All that should be output is the block of lines below from the line with "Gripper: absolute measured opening" to the line with "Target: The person", both included, exactly as written.
[INFORMATION SHOWN — start]
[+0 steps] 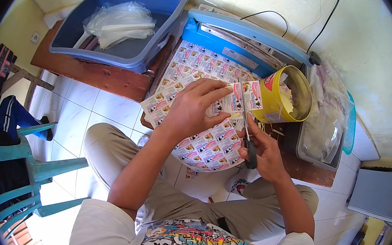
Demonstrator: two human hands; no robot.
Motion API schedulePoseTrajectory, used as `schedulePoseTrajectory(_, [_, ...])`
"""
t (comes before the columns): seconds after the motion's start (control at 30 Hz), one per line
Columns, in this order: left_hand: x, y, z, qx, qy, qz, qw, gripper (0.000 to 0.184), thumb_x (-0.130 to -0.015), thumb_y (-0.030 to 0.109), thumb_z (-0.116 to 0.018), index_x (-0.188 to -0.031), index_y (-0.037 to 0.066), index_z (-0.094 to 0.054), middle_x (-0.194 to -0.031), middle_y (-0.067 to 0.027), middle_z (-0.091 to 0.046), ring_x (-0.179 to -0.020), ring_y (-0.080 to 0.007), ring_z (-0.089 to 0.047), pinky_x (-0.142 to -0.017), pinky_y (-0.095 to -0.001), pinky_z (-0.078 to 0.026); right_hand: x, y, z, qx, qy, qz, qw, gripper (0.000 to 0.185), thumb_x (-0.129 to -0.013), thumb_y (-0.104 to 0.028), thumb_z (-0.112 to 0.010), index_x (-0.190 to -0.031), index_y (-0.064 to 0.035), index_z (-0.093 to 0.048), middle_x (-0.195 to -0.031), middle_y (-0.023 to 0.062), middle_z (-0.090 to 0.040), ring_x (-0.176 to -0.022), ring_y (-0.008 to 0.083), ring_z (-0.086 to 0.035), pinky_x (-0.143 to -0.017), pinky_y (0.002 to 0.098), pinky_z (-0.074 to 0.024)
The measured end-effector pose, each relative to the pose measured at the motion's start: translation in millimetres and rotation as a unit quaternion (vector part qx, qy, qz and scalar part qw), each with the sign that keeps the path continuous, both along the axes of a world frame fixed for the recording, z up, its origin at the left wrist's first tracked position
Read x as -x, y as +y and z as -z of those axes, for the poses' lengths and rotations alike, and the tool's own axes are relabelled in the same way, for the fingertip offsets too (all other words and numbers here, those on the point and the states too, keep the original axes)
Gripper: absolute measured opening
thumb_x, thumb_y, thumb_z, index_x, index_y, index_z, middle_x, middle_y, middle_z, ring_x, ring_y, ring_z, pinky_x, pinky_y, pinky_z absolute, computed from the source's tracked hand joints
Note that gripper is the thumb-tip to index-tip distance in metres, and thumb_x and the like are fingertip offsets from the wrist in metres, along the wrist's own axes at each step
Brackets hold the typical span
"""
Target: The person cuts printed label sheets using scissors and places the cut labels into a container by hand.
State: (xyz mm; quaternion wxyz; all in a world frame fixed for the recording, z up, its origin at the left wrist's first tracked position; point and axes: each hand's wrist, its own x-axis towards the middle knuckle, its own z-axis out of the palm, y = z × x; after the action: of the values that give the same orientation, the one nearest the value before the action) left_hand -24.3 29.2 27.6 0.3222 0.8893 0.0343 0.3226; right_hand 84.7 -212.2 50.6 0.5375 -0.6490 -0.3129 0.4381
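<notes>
My left hand (193,107) pinches a strip of printed labels (255,94) between thumb and fingers. In my right hand (267,154) is a pair of scissors (251,154), with the fingers in its black handles. The blades point away from me and cross the label strip just right of my left fingertips. Under both hands lie large printed label sheets (212,146), which curve down over the near edge. A yellow bucket (266,101) lies tilted close to the end of the strip, its mouth facing right, with paper scraps inside.
Behind the sheets stands a blue paper cutter (229,54) with a long arm (253,29). At the left, a blue tub (166,38) holds plastic bags (120,23). A container of plastic bags (323,117) stands at the right. A green chair (33,167) is on the tiled floor.
</notes>
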Motion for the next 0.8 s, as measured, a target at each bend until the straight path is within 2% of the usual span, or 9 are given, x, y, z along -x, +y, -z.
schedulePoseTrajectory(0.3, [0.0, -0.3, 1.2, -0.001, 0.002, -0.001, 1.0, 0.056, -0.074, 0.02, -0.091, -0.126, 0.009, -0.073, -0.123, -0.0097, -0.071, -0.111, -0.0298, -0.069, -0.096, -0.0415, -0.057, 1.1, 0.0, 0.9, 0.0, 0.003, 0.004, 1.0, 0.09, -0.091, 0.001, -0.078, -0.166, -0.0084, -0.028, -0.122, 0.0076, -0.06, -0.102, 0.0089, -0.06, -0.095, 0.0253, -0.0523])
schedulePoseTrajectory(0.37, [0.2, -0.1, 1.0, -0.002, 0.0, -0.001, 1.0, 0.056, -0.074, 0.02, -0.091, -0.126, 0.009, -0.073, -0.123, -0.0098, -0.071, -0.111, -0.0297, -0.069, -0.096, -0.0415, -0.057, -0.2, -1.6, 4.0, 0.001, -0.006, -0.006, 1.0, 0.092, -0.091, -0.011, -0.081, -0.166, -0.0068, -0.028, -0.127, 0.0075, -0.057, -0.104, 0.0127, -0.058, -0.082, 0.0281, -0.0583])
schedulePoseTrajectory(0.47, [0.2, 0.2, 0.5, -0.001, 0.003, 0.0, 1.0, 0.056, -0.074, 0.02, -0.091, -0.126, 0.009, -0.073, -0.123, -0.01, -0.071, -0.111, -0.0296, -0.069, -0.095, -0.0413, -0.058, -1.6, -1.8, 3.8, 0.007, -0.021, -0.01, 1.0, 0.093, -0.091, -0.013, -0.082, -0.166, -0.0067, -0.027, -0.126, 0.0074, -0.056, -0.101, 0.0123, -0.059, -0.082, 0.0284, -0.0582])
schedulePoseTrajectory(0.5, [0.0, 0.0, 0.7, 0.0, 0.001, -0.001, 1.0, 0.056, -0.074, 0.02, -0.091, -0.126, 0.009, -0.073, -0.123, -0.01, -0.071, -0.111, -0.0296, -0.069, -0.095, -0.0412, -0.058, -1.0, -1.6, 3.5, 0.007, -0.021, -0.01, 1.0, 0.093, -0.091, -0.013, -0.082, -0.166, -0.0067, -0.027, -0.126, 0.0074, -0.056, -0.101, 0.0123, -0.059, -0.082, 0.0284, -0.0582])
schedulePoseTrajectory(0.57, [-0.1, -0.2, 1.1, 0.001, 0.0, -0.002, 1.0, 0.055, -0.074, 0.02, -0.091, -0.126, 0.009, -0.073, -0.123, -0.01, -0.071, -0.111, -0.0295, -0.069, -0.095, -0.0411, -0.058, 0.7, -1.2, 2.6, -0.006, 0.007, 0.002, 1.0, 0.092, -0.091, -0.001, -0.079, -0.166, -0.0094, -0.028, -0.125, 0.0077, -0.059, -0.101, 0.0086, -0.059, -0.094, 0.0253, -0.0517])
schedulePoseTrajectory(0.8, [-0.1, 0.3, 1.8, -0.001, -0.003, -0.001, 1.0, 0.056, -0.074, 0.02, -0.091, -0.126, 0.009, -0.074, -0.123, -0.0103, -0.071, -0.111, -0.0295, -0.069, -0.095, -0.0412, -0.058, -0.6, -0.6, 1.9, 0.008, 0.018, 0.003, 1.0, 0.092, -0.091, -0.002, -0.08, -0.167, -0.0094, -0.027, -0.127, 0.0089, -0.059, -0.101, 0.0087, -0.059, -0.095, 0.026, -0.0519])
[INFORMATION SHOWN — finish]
• [ANSWER TO THE PROBLEM]
Gripper: absolute measured opening
thumb_x, thumb_y, thumb_z, index_x, index_y, index_z, middle_x, middle_y, middle_z, ring_x, ring_y, ring_z, pinky_x, pinky_y, pinky_z absolute, computed from the source's tracked hand joints
Note that gripper is the thumb-tip to index-tip distance in metres, and thumb_x and the like are fingertip offsets from the wrist in metres, along the wrist's own axes at each step
Brackets hold the typical span
"""
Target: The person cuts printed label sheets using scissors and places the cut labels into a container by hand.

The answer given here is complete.